10.4.14

Eleições europeias: a taça da liga da democracia

Texto de Francisco Taveira, in Público on-line (P3)

A instrumentalização destas eleições por parte dos partidos políticos nacionais tem também contribuído para a sua desvalorização junto dos cidadãos

Em 2009 — um ano após o despontar da atual crise económica e financeira — apenas 43% dos cidadãos europeus votaram nas eleições para o Parlamento Europeu. Já em 2013, uma sondagem elaborada pela Gallup Europa expôs essa mesma realidade preocupante sobre a democracia na União Europeia, prevendo que a taxa de participação nas eleições europeias em 2014 não seja superior a 50%. Ou seja, esta sondagem mostra que a tendência para o absentismo eleitoral se mantém inalterado, fruto, talvez, das dificuldades de resolução da crise e do seu impacto nas opções políticas, económicas e sociais dos Estados-membros e da própria União Europeia.

Em 1979, já dois autores (Reif e Schmitt) analisaram este problema e batizaram as primeiras eleições europeias de “eleições de segunda ordem”, uma vez que foram desvalorizadas pelos eleitores, por serem consideradas menos importantes que as “eleições de primeira ordem” (isto é, as eleições para os órgãos de soberania dos Estados-membros).

Hoje, creio, a instrumentalização destas eleições por parte dos partidos políticos nacionais — utilizando-as como barómetro eleitoral e político interno — tem também contribuído para a sua desvalorização junto dos cidadãos.
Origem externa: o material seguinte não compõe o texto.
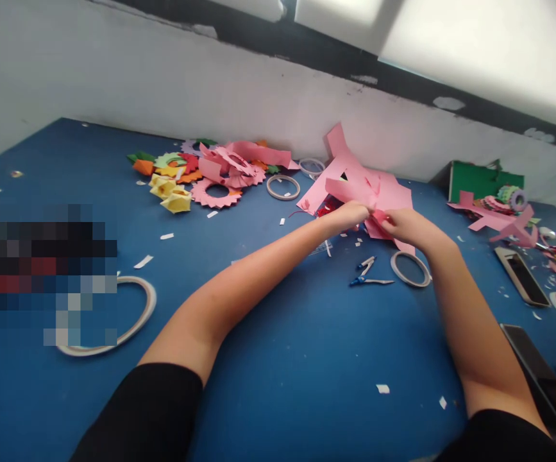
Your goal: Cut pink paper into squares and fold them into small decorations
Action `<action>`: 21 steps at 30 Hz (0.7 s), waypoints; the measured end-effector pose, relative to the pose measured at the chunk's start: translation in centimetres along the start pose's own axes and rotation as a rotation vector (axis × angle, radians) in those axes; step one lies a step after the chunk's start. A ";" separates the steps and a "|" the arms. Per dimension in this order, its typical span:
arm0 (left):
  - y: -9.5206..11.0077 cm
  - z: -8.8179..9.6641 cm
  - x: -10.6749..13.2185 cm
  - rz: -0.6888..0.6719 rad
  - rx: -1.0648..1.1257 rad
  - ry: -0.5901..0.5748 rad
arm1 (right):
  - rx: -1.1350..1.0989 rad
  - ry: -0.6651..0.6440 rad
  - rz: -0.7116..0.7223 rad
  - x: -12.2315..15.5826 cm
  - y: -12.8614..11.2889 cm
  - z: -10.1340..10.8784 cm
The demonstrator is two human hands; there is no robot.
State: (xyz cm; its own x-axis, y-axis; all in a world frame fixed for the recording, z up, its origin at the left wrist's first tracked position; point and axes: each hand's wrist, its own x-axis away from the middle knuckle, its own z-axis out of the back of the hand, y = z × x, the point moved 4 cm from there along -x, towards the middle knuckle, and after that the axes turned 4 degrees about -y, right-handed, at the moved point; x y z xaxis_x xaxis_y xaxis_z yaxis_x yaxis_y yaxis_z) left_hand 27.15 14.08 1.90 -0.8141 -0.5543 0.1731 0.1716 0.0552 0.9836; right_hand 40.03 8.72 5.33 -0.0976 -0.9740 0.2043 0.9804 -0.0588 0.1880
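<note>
Where both arms stretch out over the blue surface (282,340), the left hand (352,215) and right hand (405,226) meet at the near edge of a heap of pink paper (369,183), each seemingly pinching a piece of it, though the exact strip is hard to make out; just in front lie a small blue compass (368,273) and a tape ring (410,269); coloured paper cut-outs (210,173) sit well to the left; a phone (522,276) lies to the right.
</note>
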 end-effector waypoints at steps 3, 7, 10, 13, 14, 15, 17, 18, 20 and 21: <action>-1.0 0.2 -0.6 0.005 -0.133 0.012 | 0.008 0.073 -0.042 0.1 1.0 0.8; -1.9 0.2 -1.2 -0.032 -0.358 0.048 | 0.019 0.176 -0.123 0.5 2.1 1.9; -1.7 -0.2 -0.8 -0.106 -0.585 0.112 | 0.019 0.235 -0.153 0.8 2.3 2.3; -1.0 -0.8 0.1 -0.227 -0.842 0.184 | 0.019 0.282 -0.168 0.9 2.1 2.6; -0.8 -1.0 0.4 -0.270 -0.925 0.194 | 0.020 0.295 -0.171 0.9 2.1 2.6; -0.6 -1.2 0.6 -0.312 -1.003 0.196 | 0.021 0.308 -0.173 1.0 2.0 2.6; -0.4 -1.6 0.8 -0.383 -1.137 0.174 | 0.023 0.327 -0.174 1.0 1.9 2.7; -0.4 -1.7 0.7 -0.410 -1.192 0.157 | 0.024 0.333 -0.174 1.0 1.8 2.7; -0.4 -2.0 0.5 -0.449 -1.282 0.123 | 0.028 0.340 -0.176 1.0 1.7 2.8; -0.4 -2.1 0.4 -0.462 -1.317 0.109 | 0.029 0.342 -0.178 1.1 1.6 2.8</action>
State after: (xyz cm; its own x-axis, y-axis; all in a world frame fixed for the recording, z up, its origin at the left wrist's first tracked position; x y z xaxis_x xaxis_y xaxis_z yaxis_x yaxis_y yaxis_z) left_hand 27.90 12.09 1.45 -0.9030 -0.3727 -0.2140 0.3412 -0.9245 0.1700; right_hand 41.06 8.21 8.53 -0.1985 -0.9661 -0.1653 0.9474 -0.2323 0.2200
Esta realidade é por exemplo visível no momento político em que Portugal está mergulhado, em que a proximidade das eleições legislativas, agendadas para 2015, tem imprimido uma dinâmica à tríade “eleitores-partidos-media” que visa antecipar futuros resultados eleitorais com base nos resultados das eleições europeias.

Défice democrático

O resultado preocupante é que, passados 35 anos, a análise de Reif e Schmitt mantenha uma acutilante atualidade e que, na gíria futebolística, as eleições europeias continuem a ser encaradas como uma espécie de Taça da Liga relativamente ao Campeonato.

Este facto — que por si só origina um verdadeiro défice democrático — pode fundar-se em três razões distintas: (i) na estrutura institucional da União, complexa e de difícil compreensão; (ii) na dinâmica deficiente das eleições europeias, que as transforma num mero teste e aproximação às eleições legislativas nacionais; (iii) e, finalmente, no multiculturalismo europeu.

Quanto a este ultimo aspeto, a verdade é que Europa hoje é um aglomerado de povos e culturas com preocupações e interesses muito diferentes, o que dificulta a posse de uma identidade comum, de uma verdadeira consciência europeia, ou de um sentimento de pertença. Em parte, a grande responsável por esta situação é a globalização, que anda de mãos dadas com o fenómeno da fragmentação da sociedade nas identidades diferentes que a compõem. O problema é que a globalização é um fenómeno inevitável. Por isso, e para que o projeto europeu singre, tem de se verificar uma transformação na mentalidade dos povos que permita a criação de um espírito e de valores comuns a todos os cidadãos europeus. Como essa transformação não é imediata, a única opção é uma aposta séria na educação.